> [THE PROBLEM] Filter these entries so that only lines with the word "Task" remain.

*** Begin section ***

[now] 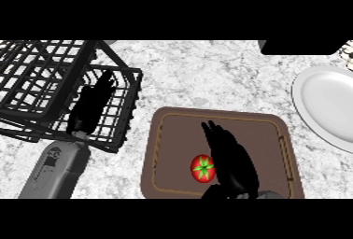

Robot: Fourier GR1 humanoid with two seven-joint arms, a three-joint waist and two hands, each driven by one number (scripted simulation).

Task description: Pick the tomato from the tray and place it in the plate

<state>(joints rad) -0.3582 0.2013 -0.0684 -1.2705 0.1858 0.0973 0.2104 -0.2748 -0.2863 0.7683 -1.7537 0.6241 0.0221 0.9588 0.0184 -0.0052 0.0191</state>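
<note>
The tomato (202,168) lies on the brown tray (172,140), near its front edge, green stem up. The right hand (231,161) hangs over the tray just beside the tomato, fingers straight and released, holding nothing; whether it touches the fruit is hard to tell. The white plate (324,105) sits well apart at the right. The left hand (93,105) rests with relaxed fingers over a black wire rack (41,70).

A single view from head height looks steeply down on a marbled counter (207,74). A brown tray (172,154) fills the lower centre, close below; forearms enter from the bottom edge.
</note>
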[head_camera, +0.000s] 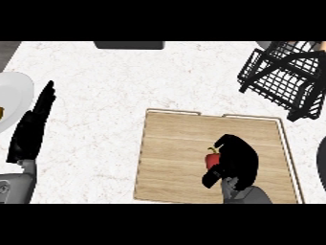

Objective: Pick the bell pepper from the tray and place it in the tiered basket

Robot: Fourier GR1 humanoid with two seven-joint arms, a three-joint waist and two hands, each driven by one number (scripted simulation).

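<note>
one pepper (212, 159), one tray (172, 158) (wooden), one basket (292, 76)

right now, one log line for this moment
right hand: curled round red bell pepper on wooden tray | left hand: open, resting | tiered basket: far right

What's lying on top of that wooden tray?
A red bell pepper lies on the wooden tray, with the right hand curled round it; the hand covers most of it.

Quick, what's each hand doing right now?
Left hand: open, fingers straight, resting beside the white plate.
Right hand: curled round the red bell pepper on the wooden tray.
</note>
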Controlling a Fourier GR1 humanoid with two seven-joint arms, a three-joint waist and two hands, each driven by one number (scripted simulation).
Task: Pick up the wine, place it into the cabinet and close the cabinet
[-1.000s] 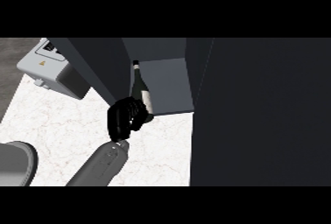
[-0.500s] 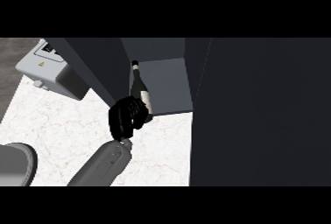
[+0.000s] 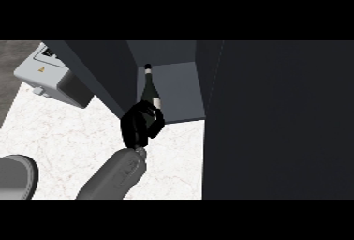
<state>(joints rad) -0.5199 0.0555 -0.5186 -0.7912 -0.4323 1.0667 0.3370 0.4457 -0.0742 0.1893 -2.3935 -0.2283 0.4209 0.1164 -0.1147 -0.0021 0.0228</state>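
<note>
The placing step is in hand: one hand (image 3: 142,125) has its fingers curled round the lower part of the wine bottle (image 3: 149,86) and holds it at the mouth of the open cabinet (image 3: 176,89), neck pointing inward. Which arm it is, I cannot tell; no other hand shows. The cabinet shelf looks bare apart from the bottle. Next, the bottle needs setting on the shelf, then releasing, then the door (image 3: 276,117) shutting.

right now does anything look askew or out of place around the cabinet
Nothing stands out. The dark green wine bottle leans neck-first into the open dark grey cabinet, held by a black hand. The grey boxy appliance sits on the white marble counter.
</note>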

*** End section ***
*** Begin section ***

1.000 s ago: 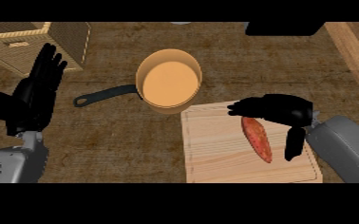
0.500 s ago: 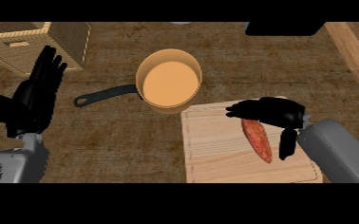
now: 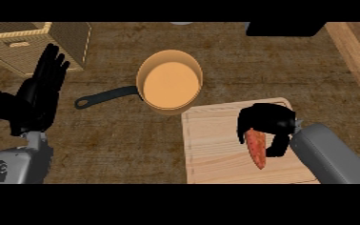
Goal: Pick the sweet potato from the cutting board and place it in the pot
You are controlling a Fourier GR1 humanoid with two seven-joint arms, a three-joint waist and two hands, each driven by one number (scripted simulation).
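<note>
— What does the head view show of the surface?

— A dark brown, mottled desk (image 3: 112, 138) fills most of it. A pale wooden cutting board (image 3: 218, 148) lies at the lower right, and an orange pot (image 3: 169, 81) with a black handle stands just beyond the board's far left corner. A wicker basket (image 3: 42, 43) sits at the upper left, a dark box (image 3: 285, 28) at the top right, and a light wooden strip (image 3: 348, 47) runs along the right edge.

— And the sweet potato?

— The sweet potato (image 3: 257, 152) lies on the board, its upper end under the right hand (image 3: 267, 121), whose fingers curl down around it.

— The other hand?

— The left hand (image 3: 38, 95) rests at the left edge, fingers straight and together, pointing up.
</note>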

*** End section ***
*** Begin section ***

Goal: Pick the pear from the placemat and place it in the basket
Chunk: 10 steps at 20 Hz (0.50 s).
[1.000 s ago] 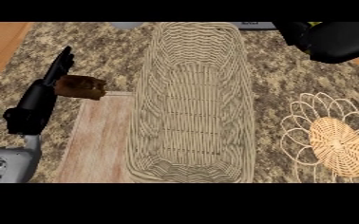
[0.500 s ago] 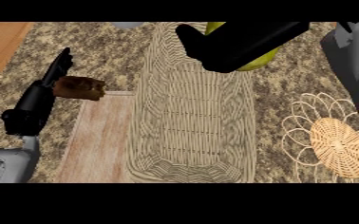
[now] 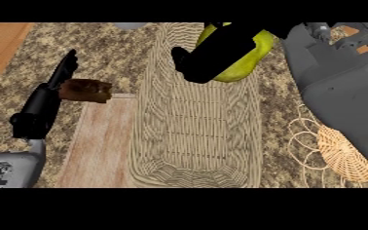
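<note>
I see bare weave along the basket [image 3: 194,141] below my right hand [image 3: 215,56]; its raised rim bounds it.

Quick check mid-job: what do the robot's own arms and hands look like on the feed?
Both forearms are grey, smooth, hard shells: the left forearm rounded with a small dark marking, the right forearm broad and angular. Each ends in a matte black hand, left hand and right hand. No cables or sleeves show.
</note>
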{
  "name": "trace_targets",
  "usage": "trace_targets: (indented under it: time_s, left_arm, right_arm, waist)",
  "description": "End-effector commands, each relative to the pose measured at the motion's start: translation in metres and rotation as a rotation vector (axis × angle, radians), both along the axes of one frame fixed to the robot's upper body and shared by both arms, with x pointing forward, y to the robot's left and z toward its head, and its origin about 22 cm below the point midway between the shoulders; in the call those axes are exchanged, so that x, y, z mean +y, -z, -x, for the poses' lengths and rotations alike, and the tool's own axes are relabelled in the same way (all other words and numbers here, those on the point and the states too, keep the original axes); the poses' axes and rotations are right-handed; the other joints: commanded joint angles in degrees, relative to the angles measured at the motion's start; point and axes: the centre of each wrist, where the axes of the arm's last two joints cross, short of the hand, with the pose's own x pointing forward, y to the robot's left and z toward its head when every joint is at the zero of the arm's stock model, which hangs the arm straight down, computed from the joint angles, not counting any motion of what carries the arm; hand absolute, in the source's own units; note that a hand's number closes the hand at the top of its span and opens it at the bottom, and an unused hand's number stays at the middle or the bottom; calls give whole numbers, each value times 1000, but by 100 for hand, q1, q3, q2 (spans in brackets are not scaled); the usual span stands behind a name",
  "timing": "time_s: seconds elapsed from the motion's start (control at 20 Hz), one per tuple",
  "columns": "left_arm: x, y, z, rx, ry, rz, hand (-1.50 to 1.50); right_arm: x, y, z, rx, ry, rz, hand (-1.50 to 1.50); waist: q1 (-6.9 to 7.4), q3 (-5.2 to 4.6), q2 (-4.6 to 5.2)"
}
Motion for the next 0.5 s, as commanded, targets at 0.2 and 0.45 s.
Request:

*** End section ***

> [WRITTEN SOLUTION]
Task description: Pick the tomato from the tray and place it in the plate
Task: Pick up the wine, place it into the cabinet and close the cabinet

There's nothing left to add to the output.